U.S. Postal Service Office of Inspector General Special Agent in Charge Kenneth Cleevely, Eastern Area Field Office, stated, “The U.S. Postal Service spends billions of dollars per year in workers compensation-related costs, most of which are legitimate. However, when medical providers or companies choose to flout the rules and profit illegally, special agents with the USPS OIG will work with our law enforcement partners to hold them responsible. To report fraud or other criminal activity involving the Postal Service, contact our special agents at www.uspsoig.gov or 888-USPS-OIG.”
“This settlement demonstrates the commitment of the Defense Criminal Investigative Service and our law enforcement partners to ensure that individuals do not unjustly enrich themselves by abusing the Department of Defense TRICARE program. DCIS protects the integrity of DoD programs by rooting out fraud, waste, and abuse which diverts American taxpayer dollars intended to support our Warfighters,” said Special Agent in Charge, Cyndy Bruce, Southeast Field Office.
“Today’s settlement demonstrates the commitment of the Office of Personnel Management Office of the Inspector General and our law enforcement partners at the Department of Justice to ensuring that federal health care programs, including the Federal Employees Health Benefits Program, are protected from fraud and abuse,” said Thomas W. South, the OPM Deputy Assistant Inspector General for Investigations. “I am immensely proud of the work our office has done to not only safeguard taxpayer dollars, but also protect the health and wellbeing of federal employees, annuitants, and their families.”
“This settlement emphasizes the collaborative effort by the FBI and our law enforcement partners to target those individuals who cheat the system and destroy public trust in our federally funded healthcare programs,” said Michael F. McPherson, Special Agent in Charge of the FBI Tampa Division.
The settlement resolves allegations that, beginning in September 2014, Health Savings Solutions, at the direction of Roix, received payments from Oldsmar Pharmacy that were based on the value and volume of prescriptions solicited by Health Savings Solutions in violation of the Anti-Kickback Statute, and the False Claims Act. These allegations were brought in a lawsuit filed under the qui tam, or whistleblower, provisions of the False Claims Act, which permit private parties to sue on behalf of the government for false claims, and to receive a share of any recovery. The qui tam case against Roix and Health Savings Solutions was filed by Jennifer Silva and Jessica Robertson and is captioned: United States ex rel. Silva, et al. v. Vici Marketing, LLC, et al., Middle District of Florida (Case No. 8:15-cv-444-T-33TGW). Ms. Silva and Ms. Robertson will receive $287,500 of the settlement.

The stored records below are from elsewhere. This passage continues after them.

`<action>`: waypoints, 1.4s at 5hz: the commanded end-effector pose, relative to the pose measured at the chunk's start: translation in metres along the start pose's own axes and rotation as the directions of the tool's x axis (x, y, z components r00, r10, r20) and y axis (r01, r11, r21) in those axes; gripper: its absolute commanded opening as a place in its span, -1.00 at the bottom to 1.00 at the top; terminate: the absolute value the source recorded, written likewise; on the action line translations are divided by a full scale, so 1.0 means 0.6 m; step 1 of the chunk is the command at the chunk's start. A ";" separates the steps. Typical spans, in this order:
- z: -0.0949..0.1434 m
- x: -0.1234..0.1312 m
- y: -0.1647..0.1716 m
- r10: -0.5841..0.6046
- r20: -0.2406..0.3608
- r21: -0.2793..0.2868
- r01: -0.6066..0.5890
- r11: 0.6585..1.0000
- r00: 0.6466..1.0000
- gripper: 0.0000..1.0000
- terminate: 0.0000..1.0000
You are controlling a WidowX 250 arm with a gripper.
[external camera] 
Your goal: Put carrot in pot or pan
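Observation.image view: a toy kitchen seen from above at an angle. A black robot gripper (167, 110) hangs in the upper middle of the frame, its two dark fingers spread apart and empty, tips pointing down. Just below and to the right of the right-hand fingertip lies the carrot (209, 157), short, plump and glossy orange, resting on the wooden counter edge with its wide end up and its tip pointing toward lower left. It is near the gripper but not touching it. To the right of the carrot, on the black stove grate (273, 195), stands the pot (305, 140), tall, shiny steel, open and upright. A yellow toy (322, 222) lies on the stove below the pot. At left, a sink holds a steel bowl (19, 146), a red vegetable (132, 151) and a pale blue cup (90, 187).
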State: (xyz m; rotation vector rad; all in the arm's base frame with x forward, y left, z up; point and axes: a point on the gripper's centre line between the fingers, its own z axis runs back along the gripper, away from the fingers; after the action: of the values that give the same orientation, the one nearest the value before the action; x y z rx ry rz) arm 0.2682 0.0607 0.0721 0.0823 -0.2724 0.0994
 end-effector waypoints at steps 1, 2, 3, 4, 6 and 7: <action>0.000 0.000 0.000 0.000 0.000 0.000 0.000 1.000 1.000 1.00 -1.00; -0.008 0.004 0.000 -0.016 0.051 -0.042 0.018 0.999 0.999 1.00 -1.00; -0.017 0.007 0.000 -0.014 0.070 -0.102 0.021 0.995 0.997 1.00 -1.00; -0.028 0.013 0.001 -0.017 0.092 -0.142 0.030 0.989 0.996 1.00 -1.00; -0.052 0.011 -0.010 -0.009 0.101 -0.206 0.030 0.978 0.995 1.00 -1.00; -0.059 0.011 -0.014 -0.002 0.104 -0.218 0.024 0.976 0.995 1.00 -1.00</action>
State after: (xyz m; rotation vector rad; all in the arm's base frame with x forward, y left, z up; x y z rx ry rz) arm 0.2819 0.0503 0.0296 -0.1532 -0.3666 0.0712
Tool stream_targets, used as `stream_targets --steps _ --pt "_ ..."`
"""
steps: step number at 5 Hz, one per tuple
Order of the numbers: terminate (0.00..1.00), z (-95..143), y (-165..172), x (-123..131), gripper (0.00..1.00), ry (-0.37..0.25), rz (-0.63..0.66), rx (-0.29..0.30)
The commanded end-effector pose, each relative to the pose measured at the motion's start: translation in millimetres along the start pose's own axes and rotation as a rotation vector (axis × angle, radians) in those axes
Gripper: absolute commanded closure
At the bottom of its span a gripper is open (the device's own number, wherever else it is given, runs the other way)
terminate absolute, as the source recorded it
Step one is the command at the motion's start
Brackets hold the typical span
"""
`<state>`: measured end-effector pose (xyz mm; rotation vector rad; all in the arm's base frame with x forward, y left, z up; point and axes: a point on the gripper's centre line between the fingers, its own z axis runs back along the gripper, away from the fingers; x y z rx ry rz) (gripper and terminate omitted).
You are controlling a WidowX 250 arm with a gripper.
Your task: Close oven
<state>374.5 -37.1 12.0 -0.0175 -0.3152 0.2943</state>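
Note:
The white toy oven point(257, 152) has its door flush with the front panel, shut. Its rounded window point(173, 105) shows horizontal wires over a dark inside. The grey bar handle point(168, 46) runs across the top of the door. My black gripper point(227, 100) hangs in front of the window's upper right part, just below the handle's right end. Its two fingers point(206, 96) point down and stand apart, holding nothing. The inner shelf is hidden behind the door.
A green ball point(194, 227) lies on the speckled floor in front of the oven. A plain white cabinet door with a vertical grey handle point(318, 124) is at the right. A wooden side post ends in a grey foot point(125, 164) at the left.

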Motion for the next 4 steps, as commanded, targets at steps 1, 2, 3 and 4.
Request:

The settlement also resolves allegations that, from June 2015 through October 2018, HealthRight, at the direction of Roix, received payments from Synergy Pharmacy that were based on the value and volume of prescriptions solicited by HealthRight on behalf of Synergy Pharmacy. These allegations were also the subject of a criminal case captioned United States v. Scott Roix, et al., Eastern District of Tennessee (Case No. 2:18-cr-133), in which Roix and HealthRight pleaded guilty in September 2018.
This investigation was a collaborative effort between the U.S. Attorneys’ Office of the Eastern District of Tennessee and the Middle District of Florida. It was handled by Assistant U.S. Attorneys Jeremy Dykes, Michael Kenneth, and Jessica Sievert, with support from HHS-OIG, OPM-OIG, USPS-OIG, DOD-DCIS, and FBI.
The claims resolved by this settlement are allegations only, and there has been no determination of liability.
This is a press release from the US Department of Justice.